One week out from the mid-terms, Paul Krishnamurty notes a big disparity between conventional prediction models and Betfair market trends. What could explain it?
"The comprehensive state-by-state analysis of prediction models have made little or no impact on markets."
The 2016 effect continues to loom large over all political matters, including betting. Before Brexit and Trump, political betting was arguably the most reliable indicator of election results. In the first 15 years of Betfair, the favourite from 100 days out won every major UK or US election. Then suddenly, politics became extremely unpredictable.
Bettors increasingly reject US prediction models
Those markets were driven by a number of things but primarily polls and forecasting models. The ratings on Fivethirtyeight were particularly influential. Whenever their assessment moved during the last US election, so did the market. Notably, although they shared the consensus view that Clinton would win, their percentage rating was generally lower than Betfair.
Today, ahead of the first major US election since Trump took office, favourite backers seem more nervous than ever and the comprehensive state-by-state analysis of that prediction model or highly regarded alternatives such as Cook Political Report or Sabato's Crystal Ball have made little or no impact on markets.
Democrats look overpriced for House majority
Consider the battle for the House of Representatives. Fivethirtyeight have been very strong about a Democrat majority since unveiling their model and have become more so over time, currently rating it 86% likely. By contrast, Betfair odds of [1.6] imply a mere 62% chance and have at no stage bettered 71%.
Last night, even an eye-popping 17% national advantage on the generic ballot in the latest LA Times survey failed to move the odds. Granted, that has every appearance of an outlier when considered alongside the 6% difference recorded by Yougov, but the LA Times poll involved a much bigger sample, just shy of 4,000.
Similar, pro-Republican trends can also be found in various Senate markets. Here, Fivethirtyeight have a projected vote share based on numerous fundamental factors. For me, this is a better guide than historically unreliable state polls involving large number of undecideds. Yet in case after case, the market trends offer a very different perspective.
Check these wide variations in Senate ratings
For the key Senate battle in Arizona, Fivethirtyeight rate Kyrsten Sinema 63% likely to win, projecting a 2.1% margin - enough to qualify for their 'Lean Democrat' column. However, on Betfair, the Republicans are favourites at around [1.7], equivalent to a 58% likelihood.
Missouri is still rated a toss-up but incumbent Claire McCaskill gets a 58% rating, projected to win by 1.5% by Fivethirtyeight. However on Betfair, she can be backed at around [2.8], with the GOP's Josh Hawley a strong [1.56] favourite.
Consider the very different races in Florida and North Dakota.
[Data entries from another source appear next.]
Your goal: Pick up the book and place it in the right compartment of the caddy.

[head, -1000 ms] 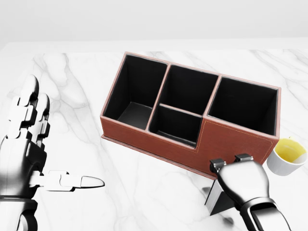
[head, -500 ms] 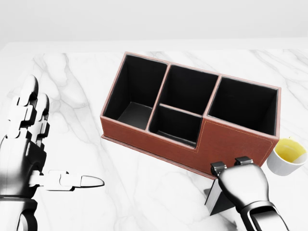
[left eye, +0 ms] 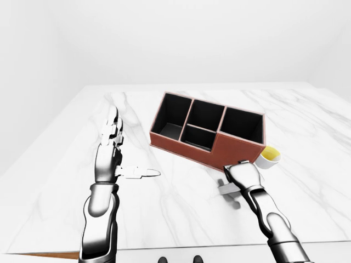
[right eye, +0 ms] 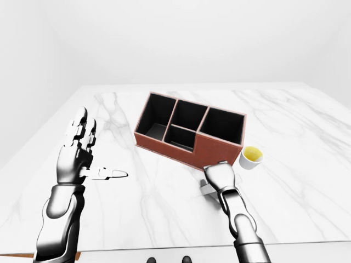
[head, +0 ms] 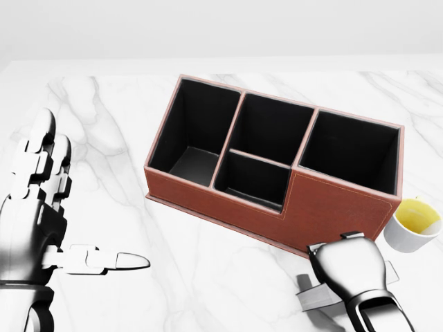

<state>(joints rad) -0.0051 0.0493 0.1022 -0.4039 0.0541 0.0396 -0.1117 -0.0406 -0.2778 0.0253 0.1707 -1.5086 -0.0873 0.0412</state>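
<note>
white marble-veined surface (head: 124, 138) carries everything in view. largest thing on it: a red-brown leather-look caddy with black-lined compartments (head: 332, 207), set at a slant. four compartments show, and all look bare inside; the right compartment (head: 349, 149), toward head view right, has no book in it. so placement is not done.

just beside the caddy's right end stands a small white cup with yellow contents (head: 413, 225), near enough to the target end to matter when the book comes over.

left hand (head: 41, 221) is held up over the surface at head view left, well apart from the caddy, fingers spread wide, thumb out sideways, nothing in it.

right hand (head: 349, 266) is low at the bottom of the head view, just below the caddy's near wall, knuckles up, lying over the small grey book (head: 318, 299). the book lies flat or nearly flat on the surface, with only its edge and a corner showing from under the palm. the fingers are hidden beneath the hand, so i cannot tell whether they have closed round the book or merely press on top.

judgement: early stage. the book is reached but not visibly lifted; grasp unconfirmed. left to do: secure the grip, raise it above the caddy wall, carry it to the right compartment, lower it in, let go.
</note>
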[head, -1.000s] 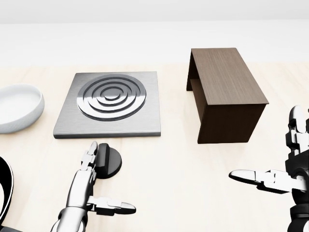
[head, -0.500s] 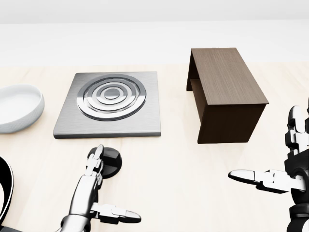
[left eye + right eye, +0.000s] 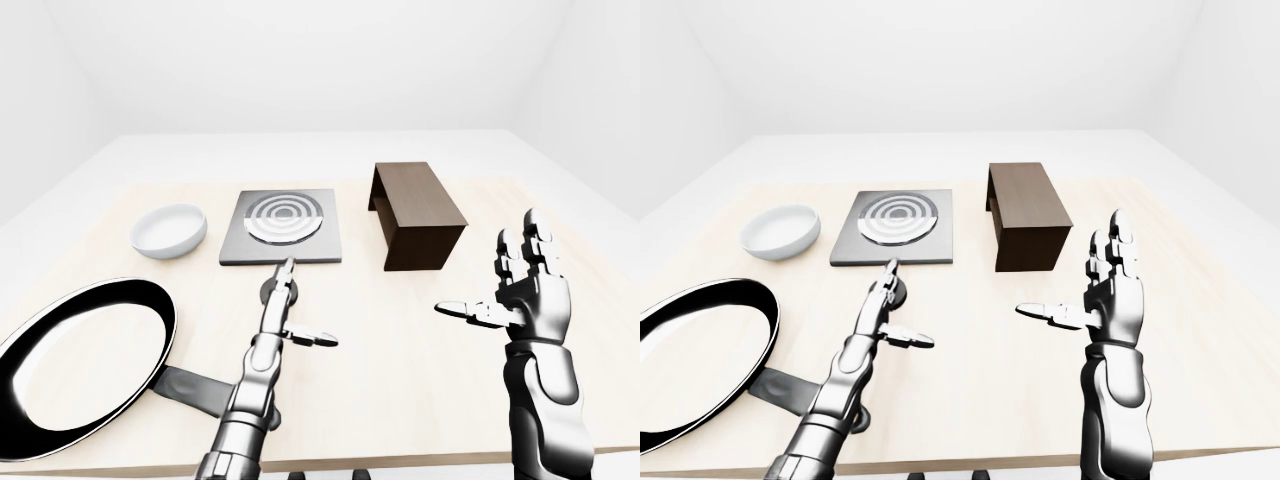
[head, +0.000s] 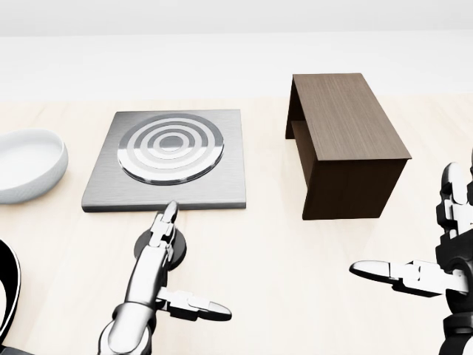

In both, the Fivethirtyeight prediction is a clear 3.6% victory. Yet whereas that understandably makes Kevin Cramer a [1.14] chance to win ND for Republicans, incumbent Bill Nelson is a very attractive [1.76] to keep the Sunshine State in Democrat hands.
What could the explanation be? It may be that, having underperformed in 2016, punters have bought into the Trumpian idea that the polls are too pro-Democrat. That, given the relentless criticism of the president, there are 'Shy Trump' voters under the radar. I'm not at all convinced, and recall similar arguments being made before special elections this cycle that produced terrible results for the GOP.
Do bettors now distrust US voting systems?
Another factor could be fear of potential vote-fixing. There are several big stories around regarding faulty ballot machines and suppression of minorities via deeply controversial voter ID laws. North Dakota being a highly significant case in point. Over the past two years, Russian interference has been demonstrated beyond question and little has been done to make these elections secure.
Of course, given all the upsets of recent years, it is entirely understandable for punters to be wary of short-odds favourites, and that does appear to be a wider trend. In last month's Swedish elections, the Social Democrats remained way overpriced to win most seats right up until election night, despite no evidence at all to suggest defeat.
However if market scepticism is all that lies behind it, why are bettors so keen to back Republicans at short odds for ND and MO? Could it be that these markets now have a bias to the Right? It is plausible. Not so long ago, many believed there was a bias to the Left, which seemed to be borne out in the 2015 UK Election plus those two shockers in 2016.
Further analysis of those Sweden trends is required. Note that the Social Democrats were not over-priced because the second-placed Moderate Party was over-bet. Rather it was the third-placed, far Right Sweden Democrats who took out too big a share of the market. More bizarrely, the tiny no-hoper, very far Right AfS were backed heavily on smaller markets to get 4% and a seat in parliament. They scored just 0.3%.
Such over-estimation of the far right was consistent with earlier events in both Holland and France. As I've argued before, 2017 was in fact was the year of the liberal backlash, in response to 2016. Interestingly the abject failure of the far right in western Europe since 2016 doesn't appear to have stopped the hype which, again, could influence the betting. If these mid-terms turn out to be very bad for Trump, the narrative may finally shift.